I seem to have the same Error (and also on a Lenovo Maschine like @zaforic, M920x Tiny in my Case). After an update to Proxmox 8.2.4 / Kernel 6.8.8-pve I got the same errors, and also my cluster would break down, because the nodes no longer saw each other and qorum was lost.
Rebooting with the older (and working before) Kernel 6.8.4-pve did fix the issue, and all is working well again. So it seems there is some bug in 6.8.8 causing this.
Edit: possibly its this bug: https://bugzilla.kernel.org/show_bug.cgi?id=218740
 
Last edited:
I have the same M920x with an Intel i350-T4. Since my last post I have not had any issues. I was plugging/unplugging network cables around the time the issues started. Below are the changes I have made since. I do not know if they are related in any way but maybe it will help.

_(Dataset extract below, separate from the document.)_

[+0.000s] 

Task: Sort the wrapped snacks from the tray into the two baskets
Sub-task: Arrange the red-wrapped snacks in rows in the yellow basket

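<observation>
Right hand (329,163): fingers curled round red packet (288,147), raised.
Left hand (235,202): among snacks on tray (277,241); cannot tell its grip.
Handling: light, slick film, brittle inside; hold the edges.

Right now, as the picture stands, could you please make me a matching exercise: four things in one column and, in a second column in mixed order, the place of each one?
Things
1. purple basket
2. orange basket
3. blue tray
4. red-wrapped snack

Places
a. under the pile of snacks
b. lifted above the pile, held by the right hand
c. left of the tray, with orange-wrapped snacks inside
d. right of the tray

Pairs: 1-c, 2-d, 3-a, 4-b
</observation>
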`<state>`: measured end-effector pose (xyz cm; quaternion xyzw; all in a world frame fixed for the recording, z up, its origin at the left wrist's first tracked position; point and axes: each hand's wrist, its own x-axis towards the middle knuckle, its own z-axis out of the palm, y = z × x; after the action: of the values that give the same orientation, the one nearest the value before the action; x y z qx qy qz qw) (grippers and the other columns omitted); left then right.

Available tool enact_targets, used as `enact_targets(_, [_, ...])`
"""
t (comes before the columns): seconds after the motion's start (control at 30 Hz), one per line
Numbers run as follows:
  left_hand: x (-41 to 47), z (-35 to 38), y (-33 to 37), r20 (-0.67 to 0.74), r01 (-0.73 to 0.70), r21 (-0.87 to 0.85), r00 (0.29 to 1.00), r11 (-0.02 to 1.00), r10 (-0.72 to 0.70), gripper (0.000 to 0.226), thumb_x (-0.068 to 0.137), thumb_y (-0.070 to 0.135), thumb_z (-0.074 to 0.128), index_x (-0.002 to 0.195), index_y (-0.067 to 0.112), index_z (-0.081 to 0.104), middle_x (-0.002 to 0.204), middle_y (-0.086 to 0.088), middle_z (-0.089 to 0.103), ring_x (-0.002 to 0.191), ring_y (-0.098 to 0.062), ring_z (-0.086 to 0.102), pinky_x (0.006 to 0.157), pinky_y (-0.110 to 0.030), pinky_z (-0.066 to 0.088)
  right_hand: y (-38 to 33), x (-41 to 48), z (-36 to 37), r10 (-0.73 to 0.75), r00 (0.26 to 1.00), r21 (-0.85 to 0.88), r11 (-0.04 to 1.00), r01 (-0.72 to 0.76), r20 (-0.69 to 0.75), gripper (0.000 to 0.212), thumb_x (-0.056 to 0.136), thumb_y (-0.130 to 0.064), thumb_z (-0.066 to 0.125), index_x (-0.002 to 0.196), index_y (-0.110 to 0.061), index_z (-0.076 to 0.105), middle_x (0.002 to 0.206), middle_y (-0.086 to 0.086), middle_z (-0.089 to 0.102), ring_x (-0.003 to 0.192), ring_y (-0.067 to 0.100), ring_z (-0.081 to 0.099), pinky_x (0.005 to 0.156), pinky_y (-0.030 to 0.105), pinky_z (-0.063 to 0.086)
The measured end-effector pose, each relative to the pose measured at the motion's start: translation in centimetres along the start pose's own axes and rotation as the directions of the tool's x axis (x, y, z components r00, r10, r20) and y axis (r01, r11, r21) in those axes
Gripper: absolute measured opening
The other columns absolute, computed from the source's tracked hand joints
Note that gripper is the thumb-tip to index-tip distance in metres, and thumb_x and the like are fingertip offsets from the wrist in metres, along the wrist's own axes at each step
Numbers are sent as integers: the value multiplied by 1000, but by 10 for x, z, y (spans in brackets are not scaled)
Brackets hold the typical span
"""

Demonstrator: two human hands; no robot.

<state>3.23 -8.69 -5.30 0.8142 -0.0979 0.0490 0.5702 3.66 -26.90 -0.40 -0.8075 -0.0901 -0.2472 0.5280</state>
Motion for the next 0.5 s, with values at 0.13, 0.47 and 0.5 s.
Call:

1. Set "spec-ctrl" back to default for my pfsense VM. The processor is set to type HOST. The only other thing set is aes.
2. I turned off logging for pfBlockerNG running in pfsense. The disks are nvme with LVM but I saw a post about excessive disk IO and I do not need the logs.
3. Halted pfsense, then rebooted proxmox after these changes.

This might be related: https://forum.proxmox.com/threads/vm-cpu-issues-watchdog-bug-soft-lockup-cpu-7-stuck-for-22s.107379/
 
Same issue on new install. Only VM running is pfsense. The firewall was still working without issue but I could not get into proxmox via network and the console was full of "watchdog: BUG: soft lockup - CPU#2 stuck" type messages.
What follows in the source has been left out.